I was pondering all of this as we stopped somewhere around Metter, GA to walk our dog and take a break. Baxter sniffed and roamed around a grassy area behind a fast food place, oblivious to everything except the previous markings of other canines. I glanced up at a lonely dove on a power line. I felt just like her—perching on a wire and bracing myself against the wind. She shed one of her lovely plumes, and it floated to the ground in a hypnotic little dance, landing just a few feet away from where I stood. My husband said, “Look! She’s giving you a feather!”
She was indeed, but why? Maybe I needed more validation that I’m supposed to be staring at a blank screen and trying to fill it up with words. I put the feather in the glove box, offering my thanks to the dove.
Fast forward to the return trip. I was on the phone with a friend, explaining how the past few days had gone, how my mother had cried on my shoulder, how frightened she was, and how drained I felt. He said, “I have something for you. I know how much you love the white egrets, and I found one of their feathers near the dock. I want you to have it.”
I was stunned. This was the third feather I had been given in a week’s time.
I placed the dove and egret feathers on my altar next to the more colorful one from the blue jay. Maybe the birds themselves were trying to tell me something, since all creatures represent certain characteristics. According to Ted Andrews, author of Animal Speak, “When we pay attention to and acknowledge a nature totem, we are honoring the essence that lies behind it. We are opening up and attuning to that essence. We can then use it to understand our own life circumstances more clearly. We can share in its power or ‘medicine.’ ”
Delving deeper into the world of avian symbols, I learned that the blue jay teaches about the proper use of power. Rather than getting distracted or having too many projects going at once, they remind us to develop our abilities to the fullest. I needed to take a longer look at where and how I was expending my energy and what really deserved my full attention.
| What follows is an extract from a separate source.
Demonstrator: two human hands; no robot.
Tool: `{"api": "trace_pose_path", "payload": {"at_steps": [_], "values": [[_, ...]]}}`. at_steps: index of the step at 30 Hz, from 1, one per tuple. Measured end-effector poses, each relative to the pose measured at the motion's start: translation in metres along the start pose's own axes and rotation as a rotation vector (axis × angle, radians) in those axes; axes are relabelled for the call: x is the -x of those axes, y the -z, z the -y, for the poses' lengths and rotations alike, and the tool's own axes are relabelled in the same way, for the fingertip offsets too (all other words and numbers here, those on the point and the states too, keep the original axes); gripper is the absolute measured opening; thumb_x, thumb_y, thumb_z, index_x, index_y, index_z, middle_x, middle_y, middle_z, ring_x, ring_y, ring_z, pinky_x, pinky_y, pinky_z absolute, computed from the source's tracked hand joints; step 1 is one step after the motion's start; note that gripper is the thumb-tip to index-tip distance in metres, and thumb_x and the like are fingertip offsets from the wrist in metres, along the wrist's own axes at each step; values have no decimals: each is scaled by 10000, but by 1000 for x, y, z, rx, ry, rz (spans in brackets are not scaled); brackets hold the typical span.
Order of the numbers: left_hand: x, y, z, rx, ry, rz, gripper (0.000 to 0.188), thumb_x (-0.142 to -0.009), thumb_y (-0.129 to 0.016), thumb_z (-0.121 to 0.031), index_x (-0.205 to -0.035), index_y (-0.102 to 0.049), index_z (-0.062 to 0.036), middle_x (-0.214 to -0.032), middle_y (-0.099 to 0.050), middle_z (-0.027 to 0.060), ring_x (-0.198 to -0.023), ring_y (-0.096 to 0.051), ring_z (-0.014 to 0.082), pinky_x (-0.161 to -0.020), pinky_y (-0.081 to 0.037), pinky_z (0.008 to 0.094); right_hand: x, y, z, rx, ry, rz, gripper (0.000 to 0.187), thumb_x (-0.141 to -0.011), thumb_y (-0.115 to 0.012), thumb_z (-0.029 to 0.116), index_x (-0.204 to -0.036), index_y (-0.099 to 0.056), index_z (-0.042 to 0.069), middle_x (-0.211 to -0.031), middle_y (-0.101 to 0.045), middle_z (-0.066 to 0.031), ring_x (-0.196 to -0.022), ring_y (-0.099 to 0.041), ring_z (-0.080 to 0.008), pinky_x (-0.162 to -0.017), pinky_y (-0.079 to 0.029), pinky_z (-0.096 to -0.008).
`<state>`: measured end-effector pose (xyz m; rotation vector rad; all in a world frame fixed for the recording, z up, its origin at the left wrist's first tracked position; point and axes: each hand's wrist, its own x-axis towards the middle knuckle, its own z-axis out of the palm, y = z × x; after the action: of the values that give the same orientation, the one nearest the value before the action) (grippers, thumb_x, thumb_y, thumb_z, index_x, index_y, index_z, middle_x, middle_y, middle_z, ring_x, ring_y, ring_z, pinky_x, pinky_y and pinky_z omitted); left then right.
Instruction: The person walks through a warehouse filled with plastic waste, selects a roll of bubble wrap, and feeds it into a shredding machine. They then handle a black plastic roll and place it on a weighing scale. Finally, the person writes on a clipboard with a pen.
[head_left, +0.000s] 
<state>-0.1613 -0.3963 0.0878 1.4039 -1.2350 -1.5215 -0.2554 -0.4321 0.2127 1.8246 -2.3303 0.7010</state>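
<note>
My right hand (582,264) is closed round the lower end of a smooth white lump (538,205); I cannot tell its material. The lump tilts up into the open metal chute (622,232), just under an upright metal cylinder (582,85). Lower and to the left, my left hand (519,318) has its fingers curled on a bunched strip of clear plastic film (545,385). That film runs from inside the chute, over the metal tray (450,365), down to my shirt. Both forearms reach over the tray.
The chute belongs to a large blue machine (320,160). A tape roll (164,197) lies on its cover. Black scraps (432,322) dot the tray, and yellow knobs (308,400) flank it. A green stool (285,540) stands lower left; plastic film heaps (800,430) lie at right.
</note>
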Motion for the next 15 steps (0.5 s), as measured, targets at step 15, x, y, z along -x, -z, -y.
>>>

Could I stay focused on my goals, even if others needed me?
The dove represents the maternal instinct, peace, and prophecy. No wonder she appeared right before I visited with my mom. We were locked in a classic role reversal where the child becomes the parent, and the parent becomes the child. I was beginning to see how she probably felt when I was going through my own dramas, and she wanted to take away the hurt. I wanted to do the same for her this time, but we each have our paths to walk. There is only so much we can do for those we love. Pain is part of the journey—peace only comes with acceptance of what is, not how we think life should be.
My last feathered teacher arrived just in time to remind me that I can’t afford to be stuck in the mud at this point in my life. The egret teaches balance, the ability to progress and evolve, and the confidence to walk into deeper waters. I have observed these graceful birds so many times out on the marsh, and they always inspire me to try a little harder…to wade out a little further. If the ground isn’t solid enough beneath them, they just spread their wings and fly to a better location—a lesson we can all appreciate.
I bow with deep gratitude to the way all things are connected and to the power of a symbol to speak louder and clearer than a thousand printed pages. I bless the blue jay, the dove, and the egret for their roles in my journey. May we all become more open to the many ways we can experience Divine guidance.